“Folksong is a subversive art, the caustic wit of the deprived. This album subverts the varied British genres, though not by subjecting them to radical politics or wilful distortion. This is a much more subtle process on traditional instruments, altering existing arrangements to take the ear by surprise with unexpected conjunctions.
“The opening number, Foggy, foggy dew, exemplifies the acuity of this improvisatory approach. A song that is usually droned in smoky dens opens with a pluck of what I think is a nyckelharpa [it’s a dulcitone – Ed.], stating the singing widower’s solitude before other instruments add dimensions, dark and light, to his lament. The Salley Gardens takes sarcastic liberties with Benjamin Britten’s famous arrangement, listing bray harp and dulcitone in its instrumentarium. The third track, Bonnie Susie Cleland, is unbearably tragic yet delivered deadpan, as if tragedy is innate to Scottish life.

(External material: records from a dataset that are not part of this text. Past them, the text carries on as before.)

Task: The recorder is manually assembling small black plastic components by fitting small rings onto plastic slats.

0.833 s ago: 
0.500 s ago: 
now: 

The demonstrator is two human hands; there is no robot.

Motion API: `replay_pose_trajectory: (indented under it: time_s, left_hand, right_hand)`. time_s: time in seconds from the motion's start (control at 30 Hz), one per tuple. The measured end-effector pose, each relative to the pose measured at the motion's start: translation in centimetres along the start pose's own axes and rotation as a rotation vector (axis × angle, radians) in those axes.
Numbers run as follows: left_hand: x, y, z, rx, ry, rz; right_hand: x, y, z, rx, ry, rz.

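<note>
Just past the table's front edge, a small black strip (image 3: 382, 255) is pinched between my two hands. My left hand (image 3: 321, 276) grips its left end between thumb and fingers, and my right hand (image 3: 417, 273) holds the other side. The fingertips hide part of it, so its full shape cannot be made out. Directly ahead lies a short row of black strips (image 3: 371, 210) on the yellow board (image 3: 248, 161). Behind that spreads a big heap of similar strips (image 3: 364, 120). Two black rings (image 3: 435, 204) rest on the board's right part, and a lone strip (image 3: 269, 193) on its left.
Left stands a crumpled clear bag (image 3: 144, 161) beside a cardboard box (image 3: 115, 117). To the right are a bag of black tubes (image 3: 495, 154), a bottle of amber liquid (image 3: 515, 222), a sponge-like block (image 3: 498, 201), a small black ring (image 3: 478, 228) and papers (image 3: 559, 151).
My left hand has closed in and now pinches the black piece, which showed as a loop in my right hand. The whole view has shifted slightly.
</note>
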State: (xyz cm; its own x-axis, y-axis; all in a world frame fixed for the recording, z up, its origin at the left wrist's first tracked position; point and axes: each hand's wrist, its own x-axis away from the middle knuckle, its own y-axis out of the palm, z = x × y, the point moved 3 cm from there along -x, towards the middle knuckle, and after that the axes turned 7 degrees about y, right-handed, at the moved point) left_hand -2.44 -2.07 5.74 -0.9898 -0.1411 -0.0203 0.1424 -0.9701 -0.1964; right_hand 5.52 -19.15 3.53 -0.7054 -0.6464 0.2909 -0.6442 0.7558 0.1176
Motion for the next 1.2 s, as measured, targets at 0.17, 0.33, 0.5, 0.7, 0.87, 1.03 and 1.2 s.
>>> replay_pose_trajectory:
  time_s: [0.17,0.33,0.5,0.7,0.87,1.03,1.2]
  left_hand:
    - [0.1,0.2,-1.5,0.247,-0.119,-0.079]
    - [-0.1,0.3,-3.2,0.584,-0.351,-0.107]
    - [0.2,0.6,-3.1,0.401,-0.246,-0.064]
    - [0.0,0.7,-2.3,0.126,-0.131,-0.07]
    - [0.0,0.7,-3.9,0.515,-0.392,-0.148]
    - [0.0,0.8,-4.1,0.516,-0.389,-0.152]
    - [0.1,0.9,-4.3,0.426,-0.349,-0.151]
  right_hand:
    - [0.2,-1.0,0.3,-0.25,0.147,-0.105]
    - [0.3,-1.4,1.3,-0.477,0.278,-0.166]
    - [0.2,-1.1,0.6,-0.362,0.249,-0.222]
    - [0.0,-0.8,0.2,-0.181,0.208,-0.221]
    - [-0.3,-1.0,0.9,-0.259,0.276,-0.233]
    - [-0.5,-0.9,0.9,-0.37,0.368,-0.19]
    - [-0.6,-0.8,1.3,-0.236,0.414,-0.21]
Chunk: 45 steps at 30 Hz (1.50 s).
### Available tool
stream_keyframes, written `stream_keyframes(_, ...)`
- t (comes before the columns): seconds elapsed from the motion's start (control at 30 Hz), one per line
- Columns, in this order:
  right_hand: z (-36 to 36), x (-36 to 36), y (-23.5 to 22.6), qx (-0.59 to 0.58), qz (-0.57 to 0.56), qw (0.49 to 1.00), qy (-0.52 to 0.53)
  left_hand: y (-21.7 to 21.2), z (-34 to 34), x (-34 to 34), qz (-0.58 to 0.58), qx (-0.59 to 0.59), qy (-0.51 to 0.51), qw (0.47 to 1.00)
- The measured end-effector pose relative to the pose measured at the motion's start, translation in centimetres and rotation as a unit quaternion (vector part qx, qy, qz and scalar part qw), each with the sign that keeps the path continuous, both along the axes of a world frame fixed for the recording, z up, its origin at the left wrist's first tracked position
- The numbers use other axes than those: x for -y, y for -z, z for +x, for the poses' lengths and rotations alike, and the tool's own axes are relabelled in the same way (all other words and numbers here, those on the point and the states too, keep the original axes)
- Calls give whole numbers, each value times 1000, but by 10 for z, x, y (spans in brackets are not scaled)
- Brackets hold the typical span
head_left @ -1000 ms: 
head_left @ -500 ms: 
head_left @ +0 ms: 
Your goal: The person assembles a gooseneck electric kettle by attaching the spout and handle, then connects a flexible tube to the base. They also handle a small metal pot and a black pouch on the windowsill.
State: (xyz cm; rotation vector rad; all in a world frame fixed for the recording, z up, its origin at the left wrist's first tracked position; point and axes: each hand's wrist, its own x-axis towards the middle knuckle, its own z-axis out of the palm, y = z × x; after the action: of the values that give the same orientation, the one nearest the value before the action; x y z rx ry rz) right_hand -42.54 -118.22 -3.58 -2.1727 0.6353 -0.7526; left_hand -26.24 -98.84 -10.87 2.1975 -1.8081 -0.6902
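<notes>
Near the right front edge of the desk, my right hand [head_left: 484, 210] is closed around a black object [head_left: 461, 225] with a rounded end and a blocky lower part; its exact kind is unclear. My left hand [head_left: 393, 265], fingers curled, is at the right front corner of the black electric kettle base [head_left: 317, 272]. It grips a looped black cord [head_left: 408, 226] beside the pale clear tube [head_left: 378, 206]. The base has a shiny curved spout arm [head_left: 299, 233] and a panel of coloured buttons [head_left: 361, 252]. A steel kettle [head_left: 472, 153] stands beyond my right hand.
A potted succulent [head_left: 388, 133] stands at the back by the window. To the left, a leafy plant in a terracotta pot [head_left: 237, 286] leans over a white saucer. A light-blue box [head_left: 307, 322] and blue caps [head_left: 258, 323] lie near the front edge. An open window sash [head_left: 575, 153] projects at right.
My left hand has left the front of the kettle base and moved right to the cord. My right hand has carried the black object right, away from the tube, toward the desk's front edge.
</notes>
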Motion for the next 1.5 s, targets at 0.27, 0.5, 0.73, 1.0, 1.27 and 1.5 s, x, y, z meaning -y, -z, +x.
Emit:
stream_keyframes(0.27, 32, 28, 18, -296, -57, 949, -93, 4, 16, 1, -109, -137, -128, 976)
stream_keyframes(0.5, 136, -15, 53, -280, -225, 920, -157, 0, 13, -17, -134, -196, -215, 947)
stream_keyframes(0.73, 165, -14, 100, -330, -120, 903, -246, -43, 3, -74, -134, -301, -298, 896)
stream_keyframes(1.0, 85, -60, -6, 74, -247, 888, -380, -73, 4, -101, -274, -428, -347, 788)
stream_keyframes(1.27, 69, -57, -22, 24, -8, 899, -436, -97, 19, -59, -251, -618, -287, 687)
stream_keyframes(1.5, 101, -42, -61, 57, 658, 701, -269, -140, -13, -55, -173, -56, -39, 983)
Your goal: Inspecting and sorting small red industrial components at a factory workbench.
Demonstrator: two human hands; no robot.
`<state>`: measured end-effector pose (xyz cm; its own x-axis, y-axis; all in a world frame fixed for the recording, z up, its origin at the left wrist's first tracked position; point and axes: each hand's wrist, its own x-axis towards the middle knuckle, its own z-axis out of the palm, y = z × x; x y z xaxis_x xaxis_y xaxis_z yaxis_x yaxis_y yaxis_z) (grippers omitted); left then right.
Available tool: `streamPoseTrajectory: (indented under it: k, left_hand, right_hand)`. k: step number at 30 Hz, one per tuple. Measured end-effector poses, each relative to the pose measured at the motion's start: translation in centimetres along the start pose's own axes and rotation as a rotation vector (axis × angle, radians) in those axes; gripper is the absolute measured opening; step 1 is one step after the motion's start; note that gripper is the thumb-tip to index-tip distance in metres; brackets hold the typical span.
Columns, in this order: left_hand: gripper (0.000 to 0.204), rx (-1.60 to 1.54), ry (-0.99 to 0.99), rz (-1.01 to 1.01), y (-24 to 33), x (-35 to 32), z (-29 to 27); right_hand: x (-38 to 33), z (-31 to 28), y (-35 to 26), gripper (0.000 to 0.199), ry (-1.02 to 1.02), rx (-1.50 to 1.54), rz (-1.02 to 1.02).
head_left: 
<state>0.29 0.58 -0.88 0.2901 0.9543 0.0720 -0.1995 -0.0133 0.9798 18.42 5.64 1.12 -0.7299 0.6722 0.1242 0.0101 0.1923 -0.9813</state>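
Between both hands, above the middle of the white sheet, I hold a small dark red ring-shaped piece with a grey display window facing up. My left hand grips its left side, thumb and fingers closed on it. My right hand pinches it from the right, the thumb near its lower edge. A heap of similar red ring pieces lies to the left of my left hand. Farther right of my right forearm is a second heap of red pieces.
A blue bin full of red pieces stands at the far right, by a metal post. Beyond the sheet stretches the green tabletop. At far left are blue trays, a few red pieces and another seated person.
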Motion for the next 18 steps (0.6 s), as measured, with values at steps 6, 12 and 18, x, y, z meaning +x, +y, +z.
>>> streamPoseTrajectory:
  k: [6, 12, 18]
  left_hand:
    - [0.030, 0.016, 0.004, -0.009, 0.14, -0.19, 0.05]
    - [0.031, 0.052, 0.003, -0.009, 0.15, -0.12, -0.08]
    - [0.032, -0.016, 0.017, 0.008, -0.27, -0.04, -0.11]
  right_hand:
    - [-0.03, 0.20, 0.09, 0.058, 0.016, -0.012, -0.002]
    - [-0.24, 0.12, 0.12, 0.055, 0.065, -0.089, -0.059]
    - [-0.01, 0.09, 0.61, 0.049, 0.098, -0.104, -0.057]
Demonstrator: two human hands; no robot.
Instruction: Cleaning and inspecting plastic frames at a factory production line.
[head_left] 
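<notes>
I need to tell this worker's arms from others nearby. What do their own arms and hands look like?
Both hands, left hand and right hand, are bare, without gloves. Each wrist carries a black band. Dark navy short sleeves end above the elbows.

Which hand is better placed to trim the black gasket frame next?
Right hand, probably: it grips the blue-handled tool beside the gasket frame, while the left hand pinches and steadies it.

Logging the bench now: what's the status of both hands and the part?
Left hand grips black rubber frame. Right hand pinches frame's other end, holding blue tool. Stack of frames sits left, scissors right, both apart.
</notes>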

“The performers are members of Concerto Caledonia and the voices are pitched to perfection, midway between rough trade and concert flourish. Track by track, the album exerts an ever more insistent traction. The recording was made in Aldeburgh, the morning after a concert residency. Any background noise you might hear must be the ghost of Peter Pears. Best record of the summer, so far.”